I had first employed a caretaker, separate ones for both, but they weren’t efficient at all. My son’s caretaker, I found out one day, was eating food when my son refused to eat it rather than feeding him something else he likes. And my mom’s was just careless. After giving my mom a bath every morning, she’d keep sleeping until lunchtime, feed mom lunch and sleep again. She wouldn’t bother to check my mom’s diaper, or whether mom needed to do something else. One day, after I got back home from work, I found my mom lying down on a wet bed. The caretaker hadn’t even bothered to make her drink the juices I had made, and they were all stacked in the fridge as I had left them. I fired them both on the same day and then sat down to write my own resignation letter. Although my organization was very understanding and even offered me a work-from-home option, I knew I needed time to settle before I could take them up on their offer. Had it not been for my husband’s support, both emotionally and financially, I wouldn’t have made it this far. A special mention also to my mother-in-law, who on seeing the amount I had on my plate with these two, offered to stay with my brother-in-law more often than she would have stayed with us.

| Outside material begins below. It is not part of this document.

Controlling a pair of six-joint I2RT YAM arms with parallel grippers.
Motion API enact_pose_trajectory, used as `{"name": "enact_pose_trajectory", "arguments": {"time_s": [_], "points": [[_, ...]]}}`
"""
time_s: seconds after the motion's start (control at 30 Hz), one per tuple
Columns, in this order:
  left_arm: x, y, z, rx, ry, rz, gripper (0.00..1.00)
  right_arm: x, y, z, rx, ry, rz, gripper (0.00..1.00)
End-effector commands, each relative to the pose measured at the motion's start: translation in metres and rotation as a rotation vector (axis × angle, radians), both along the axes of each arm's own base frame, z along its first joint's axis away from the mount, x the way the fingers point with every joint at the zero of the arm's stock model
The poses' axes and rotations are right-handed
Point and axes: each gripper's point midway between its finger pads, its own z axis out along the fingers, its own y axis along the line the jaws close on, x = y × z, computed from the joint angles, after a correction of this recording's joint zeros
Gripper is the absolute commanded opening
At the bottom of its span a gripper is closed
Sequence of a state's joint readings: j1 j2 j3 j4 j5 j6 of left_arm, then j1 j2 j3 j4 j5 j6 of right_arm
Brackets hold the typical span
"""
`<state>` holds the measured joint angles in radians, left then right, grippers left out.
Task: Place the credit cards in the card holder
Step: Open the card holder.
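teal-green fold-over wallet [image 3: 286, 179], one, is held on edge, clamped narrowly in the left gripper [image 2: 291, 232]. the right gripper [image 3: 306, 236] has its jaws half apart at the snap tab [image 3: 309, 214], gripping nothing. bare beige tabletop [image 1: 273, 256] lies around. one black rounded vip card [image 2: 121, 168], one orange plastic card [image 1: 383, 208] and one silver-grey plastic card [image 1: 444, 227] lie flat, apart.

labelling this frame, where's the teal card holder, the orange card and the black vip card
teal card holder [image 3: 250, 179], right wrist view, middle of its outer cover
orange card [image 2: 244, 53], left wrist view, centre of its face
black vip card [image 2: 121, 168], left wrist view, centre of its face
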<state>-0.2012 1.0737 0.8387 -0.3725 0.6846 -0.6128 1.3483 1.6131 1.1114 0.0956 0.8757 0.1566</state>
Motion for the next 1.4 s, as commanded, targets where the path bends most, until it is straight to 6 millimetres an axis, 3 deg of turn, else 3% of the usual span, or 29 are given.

Next, I hired a full-time house help and a nurse. Their presence helps me get by through the day and the chores, maybe reduces the physical burden on me, but overall, it has been a frustrating journey.

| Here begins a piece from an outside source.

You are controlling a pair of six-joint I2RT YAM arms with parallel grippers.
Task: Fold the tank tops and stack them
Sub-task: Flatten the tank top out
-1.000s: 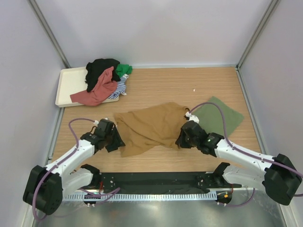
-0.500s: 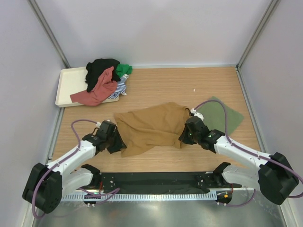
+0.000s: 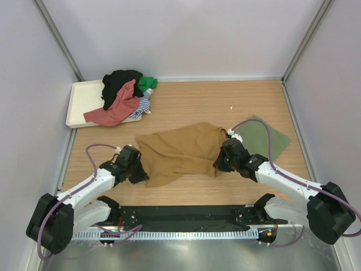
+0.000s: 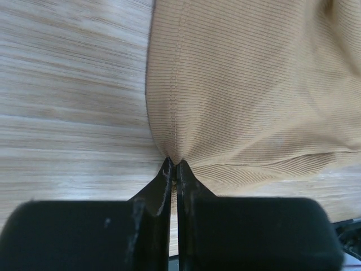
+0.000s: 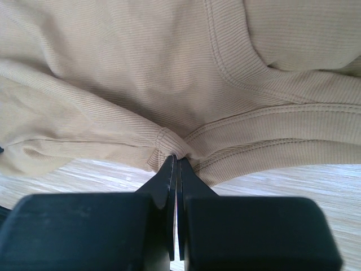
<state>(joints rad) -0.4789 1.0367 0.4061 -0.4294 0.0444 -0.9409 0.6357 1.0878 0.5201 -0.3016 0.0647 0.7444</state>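
Mustard tank top (image 3: 180, 149) is clamped at its left and right edges by my left gripper (image 4: 174, 165) and right gripper (image 5: 175, 158) (seemingly to stretch it flat for folding).

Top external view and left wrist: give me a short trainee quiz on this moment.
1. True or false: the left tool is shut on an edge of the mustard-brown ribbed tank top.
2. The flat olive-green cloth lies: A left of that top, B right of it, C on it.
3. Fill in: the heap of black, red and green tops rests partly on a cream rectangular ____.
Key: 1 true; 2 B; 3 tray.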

Initially, it was hard to stay calm. It was weird because when my son would have trouble communicating, I wouldn’t have a problem helping him find the right word or help him form his chain of thought because he was still learning to talk then. But when mom was struggling to do the same, I would get frustrated because, in my head, she was old enough to be doing these things on her own. I realized that I needed to be gentle and patient in the way I was communicating with her, rather than getting agitated or being impatient with her.

The next set of challenges came when a few months later, she also started experiencing hallucinations. Talking her out of these became extremely difficult. She would make up stories about random people visiting our house, or about how a certain medicine was giving her a stomach ache when in reality, that wasn’t the case at all. A couple of times, she also flung whatever she found. This has broken glassware in our showcases, almost hit the television and my son once.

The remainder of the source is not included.